**Data**
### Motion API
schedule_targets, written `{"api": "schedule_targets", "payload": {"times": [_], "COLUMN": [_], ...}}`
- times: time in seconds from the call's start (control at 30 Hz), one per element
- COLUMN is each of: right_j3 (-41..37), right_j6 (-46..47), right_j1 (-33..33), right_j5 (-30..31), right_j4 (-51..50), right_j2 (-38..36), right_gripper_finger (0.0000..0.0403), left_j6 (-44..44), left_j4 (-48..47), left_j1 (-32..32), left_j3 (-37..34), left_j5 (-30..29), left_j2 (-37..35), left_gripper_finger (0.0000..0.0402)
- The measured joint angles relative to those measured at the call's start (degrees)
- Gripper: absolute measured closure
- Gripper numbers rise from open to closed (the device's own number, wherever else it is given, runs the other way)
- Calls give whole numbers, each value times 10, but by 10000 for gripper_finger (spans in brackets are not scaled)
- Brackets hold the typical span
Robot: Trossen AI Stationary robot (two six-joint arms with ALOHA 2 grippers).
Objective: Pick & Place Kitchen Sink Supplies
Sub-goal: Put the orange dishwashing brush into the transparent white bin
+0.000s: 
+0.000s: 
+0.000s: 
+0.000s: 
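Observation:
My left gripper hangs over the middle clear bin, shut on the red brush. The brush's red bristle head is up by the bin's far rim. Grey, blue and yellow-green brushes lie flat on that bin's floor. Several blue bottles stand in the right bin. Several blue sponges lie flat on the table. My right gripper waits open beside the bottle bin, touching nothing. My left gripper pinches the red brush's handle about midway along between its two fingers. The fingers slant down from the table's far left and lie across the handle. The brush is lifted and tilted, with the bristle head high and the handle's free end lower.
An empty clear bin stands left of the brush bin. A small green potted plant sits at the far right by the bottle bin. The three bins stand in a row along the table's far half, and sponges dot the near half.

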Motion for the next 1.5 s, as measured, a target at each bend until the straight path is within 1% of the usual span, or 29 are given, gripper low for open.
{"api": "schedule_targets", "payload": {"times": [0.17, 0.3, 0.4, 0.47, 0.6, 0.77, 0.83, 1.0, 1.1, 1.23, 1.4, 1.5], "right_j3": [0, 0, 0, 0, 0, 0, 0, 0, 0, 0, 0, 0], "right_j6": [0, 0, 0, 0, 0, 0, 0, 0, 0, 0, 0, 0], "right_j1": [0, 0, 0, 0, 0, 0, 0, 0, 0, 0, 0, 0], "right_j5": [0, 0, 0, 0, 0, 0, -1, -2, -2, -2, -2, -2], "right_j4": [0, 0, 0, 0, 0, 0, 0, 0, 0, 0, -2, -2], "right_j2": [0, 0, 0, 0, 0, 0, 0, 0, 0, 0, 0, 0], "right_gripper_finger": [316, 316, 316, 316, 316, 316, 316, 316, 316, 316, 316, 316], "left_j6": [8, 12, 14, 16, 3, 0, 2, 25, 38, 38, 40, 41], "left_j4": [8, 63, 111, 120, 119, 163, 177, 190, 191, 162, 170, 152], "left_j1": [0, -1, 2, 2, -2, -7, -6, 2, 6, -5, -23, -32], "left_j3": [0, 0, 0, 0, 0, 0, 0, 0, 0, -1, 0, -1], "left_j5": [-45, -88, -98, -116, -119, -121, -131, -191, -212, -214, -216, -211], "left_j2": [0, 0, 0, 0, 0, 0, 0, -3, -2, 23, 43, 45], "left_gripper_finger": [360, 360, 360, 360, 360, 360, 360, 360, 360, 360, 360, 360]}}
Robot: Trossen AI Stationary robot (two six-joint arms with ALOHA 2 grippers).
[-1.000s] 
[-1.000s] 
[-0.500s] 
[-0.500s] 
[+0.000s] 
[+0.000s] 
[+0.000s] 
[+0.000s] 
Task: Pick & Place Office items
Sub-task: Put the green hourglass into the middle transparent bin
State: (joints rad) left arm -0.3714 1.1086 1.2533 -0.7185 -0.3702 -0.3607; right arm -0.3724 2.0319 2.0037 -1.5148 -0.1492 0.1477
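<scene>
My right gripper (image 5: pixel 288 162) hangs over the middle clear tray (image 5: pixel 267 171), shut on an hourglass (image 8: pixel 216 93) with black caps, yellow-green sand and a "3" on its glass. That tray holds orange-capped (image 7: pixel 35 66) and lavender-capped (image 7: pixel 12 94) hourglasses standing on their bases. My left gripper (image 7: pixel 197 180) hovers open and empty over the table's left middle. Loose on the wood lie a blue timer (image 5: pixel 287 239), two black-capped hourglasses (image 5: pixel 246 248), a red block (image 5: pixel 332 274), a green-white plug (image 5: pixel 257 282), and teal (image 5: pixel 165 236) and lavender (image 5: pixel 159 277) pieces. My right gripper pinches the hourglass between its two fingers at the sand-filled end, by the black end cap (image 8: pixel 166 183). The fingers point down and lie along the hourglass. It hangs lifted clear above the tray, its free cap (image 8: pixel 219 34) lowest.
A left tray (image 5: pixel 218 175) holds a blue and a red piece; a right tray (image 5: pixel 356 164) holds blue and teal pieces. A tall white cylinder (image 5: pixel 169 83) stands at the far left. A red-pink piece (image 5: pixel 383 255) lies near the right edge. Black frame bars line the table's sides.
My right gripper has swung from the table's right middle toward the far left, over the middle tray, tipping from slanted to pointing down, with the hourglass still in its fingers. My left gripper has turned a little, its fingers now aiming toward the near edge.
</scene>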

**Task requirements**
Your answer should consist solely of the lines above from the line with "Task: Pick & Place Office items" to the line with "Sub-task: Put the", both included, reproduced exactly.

**Solution**
Task: Pick & Place Office items
Sub-task: Put the green hourglass into the middle transparent bin

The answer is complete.